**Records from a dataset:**
Segment Open

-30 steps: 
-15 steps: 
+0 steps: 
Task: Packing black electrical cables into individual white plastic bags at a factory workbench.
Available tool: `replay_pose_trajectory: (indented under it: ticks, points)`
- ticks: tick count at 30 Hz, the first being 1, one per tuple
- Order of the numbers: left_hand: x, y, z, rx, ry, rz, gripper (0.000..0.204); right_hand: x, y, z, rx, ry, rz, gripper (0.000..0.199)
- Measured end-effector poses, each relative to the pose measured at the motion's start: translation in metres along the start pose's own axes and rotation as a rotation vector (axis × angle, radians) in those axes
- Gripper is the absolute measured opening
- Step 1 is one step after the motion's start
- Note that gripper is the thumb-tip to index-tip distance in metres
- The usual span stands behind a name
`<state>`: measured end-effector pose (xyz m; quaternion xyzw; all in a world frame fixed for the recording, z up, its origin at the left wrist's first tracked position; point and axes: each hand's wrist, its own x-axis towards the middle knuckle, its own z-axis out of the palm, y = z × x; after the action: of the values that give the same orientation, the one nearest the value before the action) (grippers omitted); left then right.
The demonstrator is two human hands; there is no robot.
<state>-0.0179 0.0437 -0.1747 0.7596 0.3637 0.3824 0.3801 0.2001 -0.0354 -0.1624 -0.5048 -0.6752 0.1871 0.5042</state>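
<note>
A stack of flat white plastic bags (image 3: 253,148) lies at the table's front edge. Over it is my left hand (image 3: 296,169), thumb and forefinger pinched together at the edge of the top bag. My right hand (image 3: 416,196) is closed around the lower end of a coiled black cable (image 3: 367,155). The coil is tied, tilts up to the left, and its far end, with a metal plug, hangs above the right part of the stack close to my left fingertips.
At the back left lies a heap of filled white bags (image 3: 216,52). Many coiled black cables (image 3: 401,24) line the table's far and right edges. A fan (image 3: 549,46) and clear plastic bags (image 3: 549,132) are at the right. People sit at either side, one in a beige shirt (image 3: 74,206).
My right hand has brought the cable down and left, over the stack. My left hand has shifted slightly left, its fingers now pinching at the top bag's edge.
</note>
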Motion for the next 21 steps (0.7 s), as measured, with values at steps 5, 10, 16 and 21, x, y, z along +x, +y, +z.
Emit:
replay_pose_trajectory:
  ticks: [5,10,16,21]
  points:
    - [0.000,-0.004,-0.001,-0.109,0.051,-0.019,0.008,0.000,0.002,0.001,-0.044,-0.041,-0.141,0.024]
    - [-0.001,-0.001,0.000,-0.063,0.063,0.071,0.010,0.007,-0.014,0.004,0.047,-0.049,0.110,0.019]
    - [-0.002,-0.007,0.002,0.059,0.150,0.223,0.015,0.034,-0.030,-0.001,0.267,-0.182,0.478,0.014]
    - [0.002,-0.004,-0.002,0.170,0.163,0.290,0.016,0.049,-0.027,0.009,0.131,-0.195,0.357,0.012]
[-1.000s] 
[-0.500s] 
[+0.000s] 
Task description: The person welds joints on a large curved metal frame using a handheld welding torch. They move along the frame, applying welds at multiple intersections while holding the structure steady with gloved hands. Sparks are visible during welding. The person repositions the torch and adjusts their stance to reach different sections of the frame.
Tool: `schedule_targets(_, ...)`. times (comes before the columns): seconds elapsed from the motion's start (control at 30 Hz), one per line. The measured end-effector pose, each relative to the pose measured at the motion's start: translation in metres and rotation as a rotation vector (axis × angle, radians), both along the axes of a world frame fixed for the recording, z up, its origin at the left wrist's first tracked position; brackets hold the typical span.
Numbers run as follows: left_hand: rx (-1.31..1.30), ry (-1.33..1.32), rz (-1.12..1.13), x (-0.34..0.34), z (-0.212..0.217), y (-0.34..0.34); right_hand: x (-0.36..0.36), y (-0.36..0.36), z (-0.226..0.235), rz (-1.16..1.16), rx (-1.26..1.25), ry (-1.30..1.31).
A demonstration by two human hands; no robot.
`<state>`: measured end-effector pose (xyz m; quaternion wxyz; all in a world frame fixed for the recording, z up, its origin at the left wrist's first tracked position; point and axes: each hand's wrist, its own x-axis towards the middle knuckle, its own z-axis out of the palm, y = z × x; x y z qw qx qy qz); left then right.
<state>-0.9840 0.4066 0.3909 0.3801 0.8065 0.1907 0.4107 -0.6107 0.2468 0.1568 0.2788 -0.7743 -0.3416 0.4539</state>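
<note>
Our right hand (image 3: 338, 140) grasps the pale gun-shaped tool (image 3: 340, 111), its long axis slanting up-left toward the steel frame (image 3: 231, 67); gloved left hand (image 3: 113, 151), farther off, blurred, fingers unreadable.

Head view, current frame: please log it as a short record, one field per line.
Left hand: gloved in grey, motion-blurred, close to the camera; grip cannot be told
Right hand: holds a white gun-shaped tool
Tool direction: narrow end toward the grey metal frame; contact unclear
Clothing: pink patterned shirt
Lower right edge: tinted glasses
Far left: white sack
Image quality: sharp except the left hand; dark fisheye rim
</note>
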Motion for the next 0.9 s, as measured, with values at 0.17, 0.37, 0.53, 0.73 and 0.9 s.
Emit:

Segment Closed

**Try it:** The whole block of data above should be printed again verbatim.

**Task output:**
-30 steps: 
-15 steps: 
+0 steps: 
Task: Packing black electrical cables into individual white plastic bags at a factory workbench.
Available tool: `replay_pose_trajectory: (indented under it: ticks, points)`
- ticks: tick count at 30 Hz, the first being 1, one per tuple
- Order of the numbers: left_hand: x, y, z, rx, ry, rz, gripper (0.000..0.204); right_hand: x, y, z, rx, ry, rz, gripper (0.000..0.199)
- Measured end-effector poses, each relative to the pose measured at the motion's start: translation in metres along the start pose's own axes and rotation as a rotation vector (axis × angle, radians) in those axes
- Gripper is the absolute measured opening
- Step 1 is one step after the motion's start
- Note that gripper is the thumb-tip to index-tip distance in metres
- The usual span stands behind a name
`<state>`: measured end-effector pose (xyz m; quaternion xyzw; all in a world frame fixed for the recording, z up, its origin at the left wrist's first tracked position; point and axes: each hand's wrist, its own x-axis towards the middle knuckle, its own z-axis out of the palm, y = z × x; after the action: of the values that give the same orientation, the one nearest the value before the action) (grippers omitted); left then right.
The demonstrator is two human hands; there is no robot.
<state>-0.0179 0.0437 -0.1747 0.7596 0.3637 0.3824 0.3801 0.2001 -0.0354 -0.1624 -0.5048 -0.6752 0.1871 0.5042</state>
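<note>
A stack of flat white plastic bags (image 3: 253,148) lies at the table's front edge. Over it is my left hand (image 3: 296,169), thumb and forefinger pinched together at the edge of the top bag. My right hand (image 3: 416,196) is closed around the lower end of a coiled black cable (image 3: 367,155). The coil is tied, tilts up to the left, and its far end, with a metal plug, hangs above the right part of the stack close to my left fingertips.
At the back left lies a heap of filled white bags (image 3: 216,52). Many coiled black cables (image 3: 401,24) line the table's far and right edges. A fan (image 3: 549,46) and clear plastic bags (image 3: 549,132) are at the right. People sit at either side, one in a beige shirt (image 3: 74,206).
My right hand has brought the cable down and left, over the stack. My left hand has shifted slightly left, its fingers now pinching at the top bag's edge.
</note>
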Motion for the next 21 steps (0.7 s), as measured, with values at steps 5, 10, 16 and 21, x, y, z along +x, +y, +z.
Emit:
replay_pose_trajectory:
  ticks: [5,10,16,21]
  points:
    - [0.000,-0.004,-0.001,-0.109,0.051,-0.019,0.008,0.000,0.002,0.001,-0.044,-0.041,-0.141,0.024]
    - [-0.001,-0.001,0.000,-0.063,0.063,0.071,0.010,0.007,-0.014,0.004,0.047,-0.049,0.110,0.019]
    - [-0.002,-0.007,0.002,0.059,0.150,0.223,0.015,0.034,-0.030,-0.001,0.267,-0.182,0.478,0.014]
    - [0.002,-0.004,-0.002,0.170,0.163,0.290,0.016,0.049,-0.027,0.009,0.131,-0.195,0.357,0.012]
[-1.000s] 
[-0.500s] 
[+0.000s] 
Task description: The person welds joints on a large curved metal frame using a handheld welding torch. They move along the frame, applying welds at multiple intersections while holding the structure steady with gloved hands. Sparks are visible during welding. The person repositions the torch and adjusts their stance to reach different sections of the frame.
Tool: `schedule_targets(_, ...)`. times (comes before the columns): seconds elapsed from the motion's start (control at 30 Hz), one per line. The measured end-effector pose, each relative to the pose measured at the motion's start: translation in metres and rotation as a rotation vector (axis × angle, radians), both along the axes of a world frame fixed for the recording, z up, its origin at the left wrist's first tracked position; brackets hold the typical span.
Numbers run as follows: left_hand: rx (-1.31..1.30), ry (-1.33..1.32), rz (-1.12..1.13), x (-0.34..0.34), z (-0.212..0.217), y (-0.34..0.34); right_hand: x (-0.36..0.36), y (-0.36..0.36), z (-0.226..0.235), rz (-1.16..1.16), rx (-1.26..1.25), ry (-1.30..1.31).
A demonstration by two human hands; no robot.
`<state>`: measured end-effector pose (xyz m; quaternion wxyz; all in a world frame fixed for the recording, z up, its origin at the left wrist's first tracked position; point and axes: each hand's wrist, its own x-axis towards the middle knuckle, its own z-axis out of the palm, y = z × x; x y z qw qx qy qz); left then right.
<state>-0.9840 0.4066 0.3909 0.3801 0.8065 0.1907 0.4107 -0.6107 0.2468 0.1568 0.2788 -0.7743 -0.3416 0.4539</state>
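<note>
Our right hand (image 3: 338, 140) grasps the pale gun-shaped tool (image 3: 340, 111), its long axis slanting up-left toward the steel frame (image 3: 231, 67); gloved left hand (image 3: 113, 151), farther off, blurred, fingers unreadable.

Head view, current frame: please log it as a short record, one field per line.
Left hand: gloved in grey, motion-blurred, close to the camera; grip cannot be told
Right hand: holds a white gun-shaped tool
Tool direction: narrow end toward the grey metal frame; contact unclear
Clothing: pink patterned shirt
Lower right edge: tinted glasses
Far left: white sack
Image quality: sharp except the left hand; dark fisheye rim
</note>
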Motion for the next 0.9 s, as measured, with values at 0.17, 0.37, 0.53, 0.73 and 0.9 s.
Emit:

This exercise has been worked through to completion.